This chili is a modified version of the Cooking Light version.

  • Yield: 10 servings
  • Prep time:30 Minutes
  • Cook time:4 Hours


  • 1.5 pound(s) Stew Beef
  • 1 1/2 teaspoon(s) Salt, divided
  • 1 teaspoon(s) Black pepper
  • Cooking spray
  • 2 tablespoon(s) Canola Oil
  • 4 cup(s) Onion Chopped
  • 1 or 2 Jalapeno peppers Seeded and minced
  • 1 Red bell pepper Seeded and minced
  • 1 Green bell pepper Seeded and minced
  • 10 clove(s) Garlic Minced
  • 12 ounce(s) Beer
  • 2 tablespoon(s) Paprika
  • 2 tablespoon(s) Ground cumin
  • 4 tablespoon(s) Tomato paste
  • 4 cup(s) Beef broth
  • 28 ounce(s) Diced tomatoes
  • 60 ounce(s) Pinto beans Drained and rinsed
  • 45 ounce(s) Black beans Drained and rinsed


Coat a large skillet with cooking spray.

Trim beef and cut into 1 inch pieces.

Sprinkle beef evenly with 1 teaspoon salt and black pepper.

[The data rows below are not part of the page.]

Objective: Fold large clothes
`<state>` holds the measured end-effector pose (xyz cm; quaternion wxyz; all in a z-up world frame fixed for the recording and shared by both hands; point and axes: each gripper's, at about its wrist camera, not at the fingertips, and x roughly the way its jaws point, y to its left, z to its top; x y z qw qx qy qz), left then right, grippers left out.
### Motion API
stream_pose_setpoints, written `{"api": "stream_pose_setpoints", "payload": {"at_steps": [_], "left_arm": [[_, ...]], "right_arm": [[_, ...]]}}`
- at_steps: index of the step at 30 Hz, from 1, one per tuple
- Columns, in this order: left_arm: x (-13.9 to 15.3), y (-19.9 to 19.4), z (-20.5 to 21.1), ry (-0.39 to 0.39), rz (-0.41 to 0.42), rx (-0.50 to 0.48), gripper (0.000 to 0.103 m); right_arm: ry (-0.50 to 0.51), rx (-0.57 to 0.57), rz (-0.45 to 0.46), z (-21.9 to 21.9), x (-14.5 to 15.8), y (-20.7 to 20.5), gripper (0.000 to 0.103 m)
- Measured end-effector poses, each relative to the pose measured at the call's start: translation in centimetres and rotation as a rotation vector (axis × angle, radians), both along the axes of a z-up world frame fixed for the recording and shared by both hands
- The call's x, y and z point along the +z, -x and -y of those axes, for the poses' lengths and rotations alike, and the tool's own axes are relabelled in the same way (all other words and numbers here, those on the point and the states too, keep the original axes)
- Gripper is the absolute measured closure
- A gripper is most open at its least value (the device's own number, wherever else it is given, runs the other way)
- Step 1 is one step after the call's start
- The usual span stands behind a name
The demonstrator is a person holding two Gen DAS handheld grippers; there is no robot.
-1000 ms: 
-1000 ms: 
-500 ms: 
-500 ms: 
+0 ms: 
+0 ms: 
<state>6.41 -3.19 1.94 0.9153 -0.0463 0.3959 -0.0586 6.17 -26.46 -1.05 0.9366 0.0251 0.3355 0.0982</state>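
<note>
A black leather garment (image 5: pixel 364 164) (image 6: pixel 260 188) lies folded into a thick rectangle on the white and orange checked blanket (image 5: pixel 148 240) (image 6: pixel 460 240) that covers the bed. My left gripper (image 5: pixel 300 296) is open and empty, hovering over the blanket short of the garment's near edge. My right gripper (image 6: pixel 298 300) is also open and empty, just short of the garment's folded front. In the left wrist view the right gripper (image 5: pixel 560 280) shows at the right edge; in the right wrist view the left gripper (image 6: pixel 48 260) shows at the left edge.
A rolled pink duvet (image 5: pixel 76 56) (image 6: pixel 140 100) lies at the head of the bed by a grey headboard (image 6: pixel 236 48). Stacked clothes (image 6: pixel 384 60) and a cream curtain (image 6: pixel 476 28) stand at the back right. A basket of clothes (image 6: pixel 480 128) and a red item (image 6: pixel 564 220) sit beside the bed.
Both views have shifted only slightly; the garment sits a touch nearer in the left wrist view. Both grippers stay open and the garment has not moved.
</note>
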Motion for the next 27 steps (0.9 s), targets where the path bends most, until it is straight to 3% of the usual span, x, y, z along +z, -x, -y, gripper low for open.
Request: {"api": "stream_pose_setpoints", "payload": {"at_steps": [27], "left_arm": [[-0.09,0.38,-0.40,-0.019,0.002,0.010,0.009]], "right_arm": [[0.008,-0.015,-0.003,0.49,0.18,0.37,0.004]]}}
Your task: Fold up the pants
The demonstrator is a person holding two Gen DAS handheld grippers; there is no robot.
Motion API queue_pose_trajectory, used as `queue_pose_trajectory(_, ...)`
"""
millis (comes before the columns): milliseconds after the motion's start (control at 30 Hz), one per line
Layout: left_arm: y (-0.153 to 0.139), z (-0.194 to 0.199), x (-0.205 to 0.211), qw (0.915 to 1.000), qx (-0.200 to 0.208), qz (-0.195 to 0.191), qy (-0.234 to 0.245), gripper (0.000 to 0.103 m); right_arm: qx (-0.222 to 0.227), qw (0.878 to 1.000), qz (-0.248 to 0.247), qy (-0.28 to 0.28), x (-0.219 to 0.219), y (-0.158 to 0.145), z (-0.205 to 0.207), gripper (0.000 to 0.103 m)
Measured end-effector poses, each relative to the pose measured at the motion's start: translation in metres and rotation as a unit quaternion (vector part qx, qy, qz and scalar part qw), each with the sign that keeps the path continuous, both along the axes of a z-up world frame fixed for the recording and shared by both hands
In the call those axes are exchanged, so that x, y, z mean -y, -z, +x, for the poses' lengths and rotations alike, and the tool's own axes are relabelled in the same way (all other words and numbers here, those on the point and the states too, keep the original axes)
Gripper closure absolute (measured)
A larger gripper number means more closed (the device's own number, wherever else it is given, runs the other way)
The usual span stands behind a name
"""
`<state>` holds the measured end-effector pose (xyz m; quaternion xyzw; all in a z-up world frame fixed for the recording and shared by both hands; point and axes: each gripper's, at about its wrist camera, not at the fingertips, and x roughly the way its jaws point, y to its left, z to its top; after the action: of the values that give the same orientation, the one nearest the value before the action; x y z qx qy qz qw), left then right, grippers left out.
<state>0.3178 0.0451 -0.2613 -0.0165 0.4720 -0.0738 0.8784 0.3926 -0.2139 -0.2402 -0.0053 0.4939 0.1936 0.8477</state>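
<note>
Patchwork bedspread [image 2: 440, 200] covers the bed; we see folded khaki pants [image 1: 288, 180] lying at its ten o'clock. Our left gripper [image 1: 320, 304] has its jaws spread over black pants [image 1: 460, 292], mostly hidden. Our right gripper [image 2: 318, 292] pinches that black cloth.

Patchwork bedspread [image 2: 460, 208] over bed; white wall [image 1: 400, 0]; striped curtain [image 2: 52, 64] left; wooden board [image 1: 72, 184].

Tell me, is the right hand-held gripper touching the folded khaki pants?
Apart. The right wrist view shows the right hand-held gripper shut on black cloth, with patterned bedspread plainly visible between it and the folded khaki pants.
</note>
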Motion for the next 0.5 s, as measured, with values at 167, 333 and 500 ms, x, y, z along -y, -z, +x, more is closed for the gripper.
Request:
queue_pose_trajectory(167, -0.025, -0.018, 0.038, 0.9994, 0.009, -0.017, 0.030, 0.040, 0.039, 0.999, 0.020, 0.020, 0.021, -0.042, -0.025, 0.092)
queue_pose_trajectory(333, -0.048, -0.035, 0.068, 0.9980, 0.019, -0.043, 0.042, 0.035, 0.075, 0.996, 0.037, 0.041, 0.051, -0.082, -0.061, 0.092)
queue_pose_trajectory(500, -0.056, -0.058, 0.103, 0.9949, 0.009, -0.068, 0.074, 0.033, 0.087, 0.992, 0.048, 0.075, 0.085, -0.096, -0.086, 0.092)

Over medium high heat, add beef to pan; sauté 5 minutes, turning to brown on all sides. Remove from pan.

Add oil to pan; swirl to coat.

Add onion, red bell pepper, green bell pepper and jalapeño; sauté 8 minutes or until lightly browned, stirring occasionally.

Add garlic; sauté 1 minute, stirring constantly.

Stir in beer, scraping pan to loosen browned bits; bring to a boil.

Cook until liquid almost evaporates (about 10 minutes), stirring occasionally.

Stir in paprika, cumin, and tomato paste; cook 1 minute, stirring frequently.

Add mixture from pan, beef and remaining ingredients (Beef broth, Tomatoes, and Beans) into a large croc pot and cook for 3-4 hours on low.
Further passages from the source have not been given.